Ask YC: What to do when co-founder won't take plunge - pclark

long story short, my co-founder and I are finally nearing a public beta of our web app, he founded idea with me, but then had "personal stuff" for 3 months so I've done 90% development of current iteration.<p>I'd love to walk away from our day jobs, I'll put in ~$10k and we'd work till its done -- I've built a great network of contacts (in the biz world mostly) so I'm semi-confident I can get some form of angel investment if needed.<p>But he won't join full time -- blaming the job market, the risks are too high, etc etc.<p>You might wonder why I don't do it solo -- I'm not a coder by trade -- I coded to learn rails, but my main skills are business &#38; UI stuff (studied UI degree and love business in spare time)<p>What do you think? Should I walk away from co-founder and find someone else [any advice on this stuff?], continue trying to tempt him or go solo?
======
RiderOfGiraffes
Buy him out or walk away from it.

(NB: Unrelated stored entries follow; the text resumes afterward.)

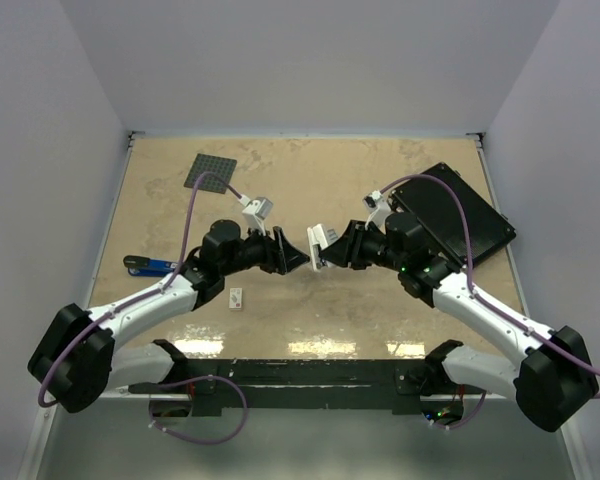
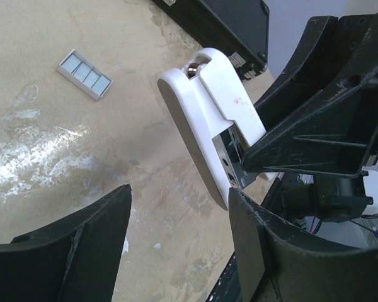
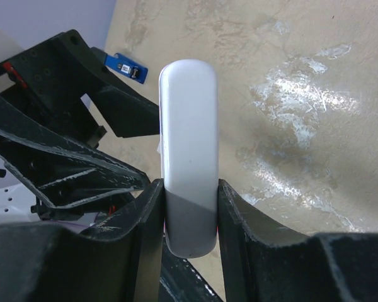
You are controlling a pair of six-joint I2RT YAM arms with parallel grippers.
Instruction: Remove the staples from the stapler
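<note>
The blue stapler (image 1: 150, 265) with its black base lies on the table at the far left, apart from both grippers; it also shows in the right wrist view (image 3: 122, 65) at the upper left. No staples show. My right gripper (image 1: 322, 250) (image 3: 189, 192) is shut on a white-and-silver elongated tool (image 3: 188, 145) and holds it above the table's middle. My left gripper (image 1: 296, 257) (image 2: 179, 204) is open and empty, facing the right one, with the end of the white tool (image 2: 208, 107) just beyond its fingertips.
A black flat case (image 1: 450, 212) lies at the back right. A dark grey square mat (image 1: 210, 172) lies at the back left. A small white tag (image 1: 237, 297) lies near the left arm. A small white piece with grey cells (image 2: 84, 73) lies on the table.
</note>
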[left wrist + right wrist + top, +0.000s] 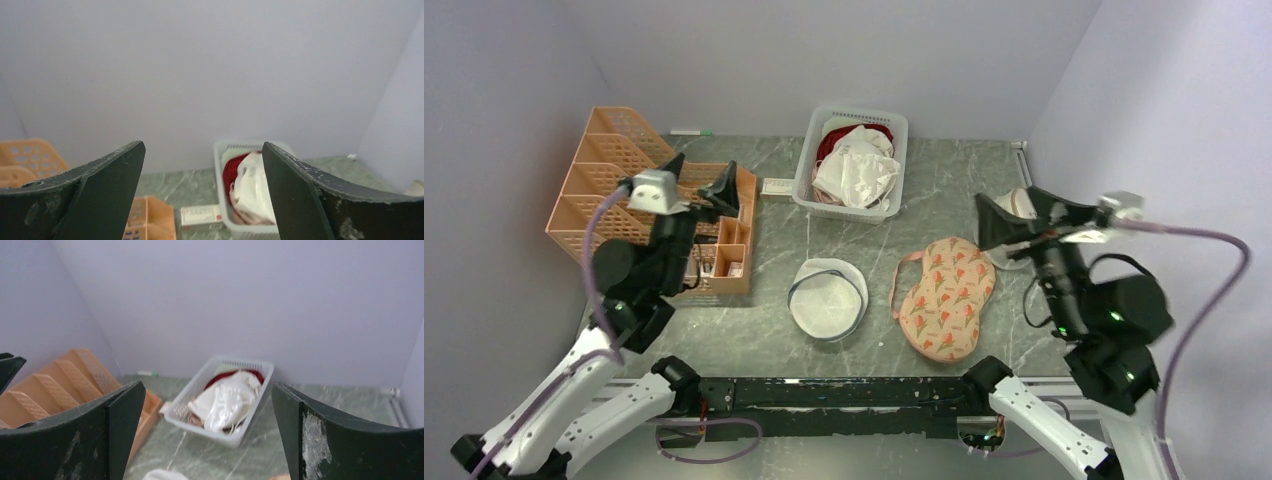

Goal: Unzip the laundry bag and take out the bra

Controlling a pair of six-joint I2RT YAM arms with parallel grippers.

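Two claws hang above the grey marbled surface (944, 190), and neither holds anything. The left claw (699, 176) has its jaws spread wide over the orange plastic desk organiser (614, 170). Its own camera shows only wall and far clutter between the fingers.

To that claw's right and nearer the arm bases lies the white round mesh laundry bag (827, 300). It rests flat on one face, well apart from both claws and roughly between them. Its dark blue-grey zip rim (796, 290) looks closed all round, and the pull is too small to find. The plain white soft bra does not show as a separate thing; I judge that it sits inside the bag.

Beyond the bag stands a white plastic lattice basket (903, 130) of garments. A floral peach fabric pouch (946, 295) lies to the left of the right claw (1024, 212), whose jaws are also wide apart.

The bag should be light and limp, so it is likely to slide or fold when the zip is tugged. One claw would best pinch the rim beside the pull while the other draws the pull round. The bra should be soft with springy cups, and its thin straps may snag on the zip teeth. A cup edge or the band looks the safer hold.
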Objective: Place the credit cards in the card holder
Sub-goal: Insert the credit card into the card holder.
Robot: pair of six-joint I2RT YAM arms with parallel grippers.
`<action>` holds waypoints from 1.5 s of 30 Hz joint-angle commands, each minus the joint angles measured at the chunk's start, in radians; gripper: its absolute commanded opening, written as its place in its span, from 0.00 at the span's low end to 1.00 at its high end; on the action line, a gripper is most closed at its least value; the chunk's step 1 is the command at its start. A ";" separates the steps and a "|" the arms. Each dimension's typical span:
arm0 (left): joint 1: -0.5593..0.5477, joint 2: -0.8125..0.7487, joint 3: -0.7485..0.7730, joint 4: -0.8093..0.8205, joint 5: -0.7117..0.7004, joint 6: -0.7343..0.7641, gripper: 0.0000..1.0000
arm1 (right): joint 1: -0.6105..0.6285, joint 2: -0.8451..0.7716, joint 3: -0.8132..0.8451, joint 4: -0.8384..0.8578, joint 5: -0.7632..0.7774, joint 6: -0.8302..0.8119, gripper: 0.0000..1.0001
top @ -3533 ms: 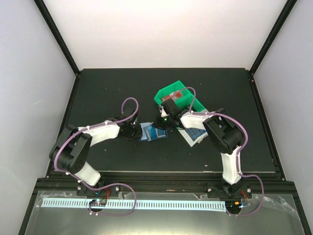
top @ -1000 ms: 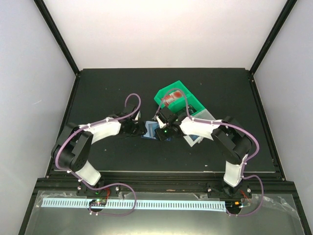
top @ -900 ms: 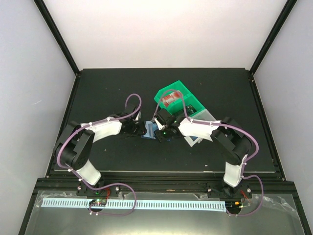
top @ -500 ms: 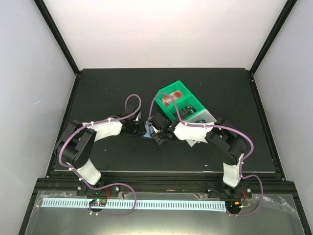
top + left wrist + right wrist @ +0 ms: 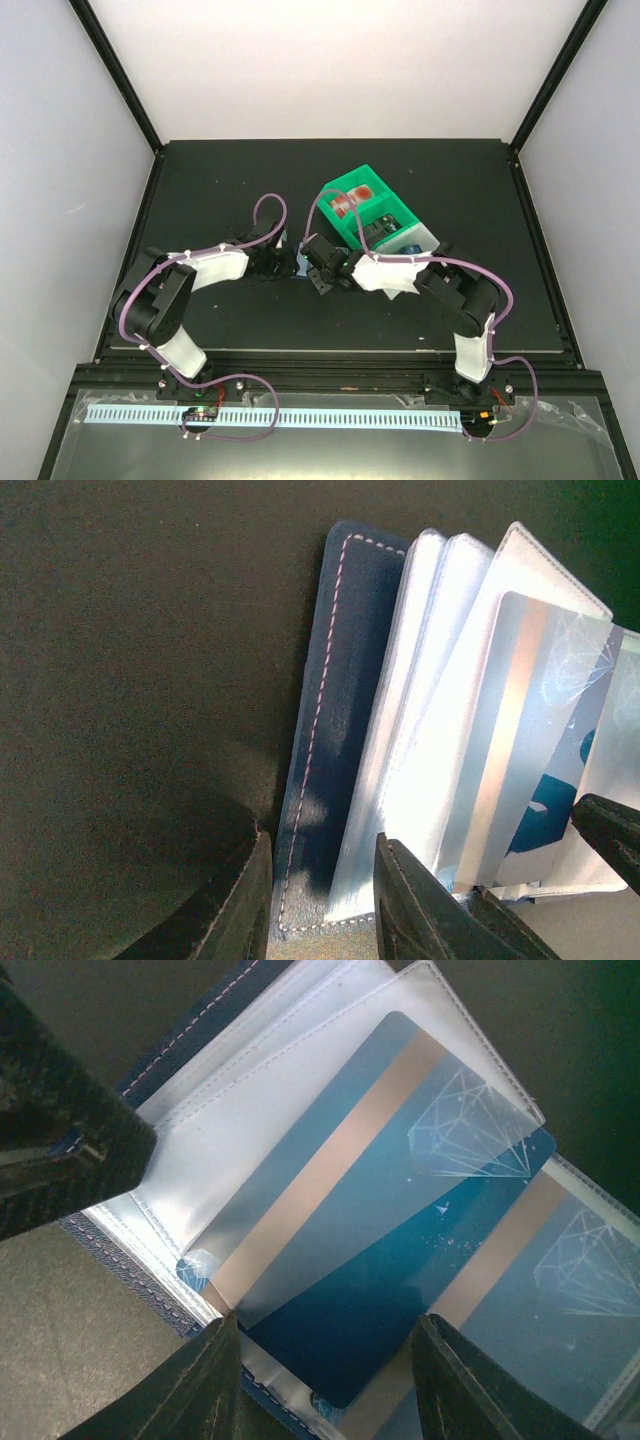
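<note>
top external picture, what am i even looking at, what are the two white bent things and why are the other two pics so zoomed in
Those are two robot arms, the left arm and the right arm, seen from a camera above a black table. The close-ups come from cameras on their wrists. On the table are a green bin and a white bin. The left gripper pinches the open card holder. A blue credit card lies between the right gripper fingers, partly in a clear sleeve; whether it is gripped is unclear.
</note>
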 commanded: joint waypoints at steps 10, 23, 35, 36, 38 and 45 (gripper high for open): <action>-0.005 -0.012 -0.032 -0.037 0.041 -0.004 0.29 | -0.004 -0.083 -0.037 0.059 0.020 0.173 0.49; -0.004 -0.128 0.003 -0.021 0.061 0.067 0.32 | -0.113 -0.133 -0.061 0.033 -0.293 0.443 0.41; -0.005 -0.032 -0.011 0.093 0.134 0.065 0.27 | -0.114 -0.024 0.000 -0.048 -0.228 0.506 0.27; -0.005 -0.028 -0.011 0.096 0.134 0.066 0.26 | -0.113 -0.023 0.000 -0.045 -0.226 0.506 0.27; -0.005 -0.018 -0.010 0.093 0.122 0.065 0.25 | -0.114 -0.018 0.000 -0.039 -0.230 0.504 0.26; -0.005 0.026 -0.012 0.038 0.054 0.044 0.22 | -0.116 -0.004 -0.003 -0.013 -0.280 0.539 0.23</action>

You won't be able to persuade him, and even
if you succeed, he'll blame you for every problem. Talk about the problem, and
ask if you can buy his share. Potentially offer something like 10% of future
profits, capped to, say, $20k. Decide what constitutes profits, and how much
right he has to look at the books.

Personally, I would ask how much cash he wants to give up all claims, and make
it clear that if you can't reach agreement quickly you will simply walk away
and abandon it. His choice is something realistic and definite now, versus
nothing.

------
jacquesm
get rid of co-founder, create a new project and try again.

You should iron this kind of issue out long before you start approaching
people for capital, it is a recipe for disaster.

Also, most VC's are pretty savvy in picking up a significant difference in
motivation between co-founders and it is a very big red flag for them to
invest in you.

Get out while you can.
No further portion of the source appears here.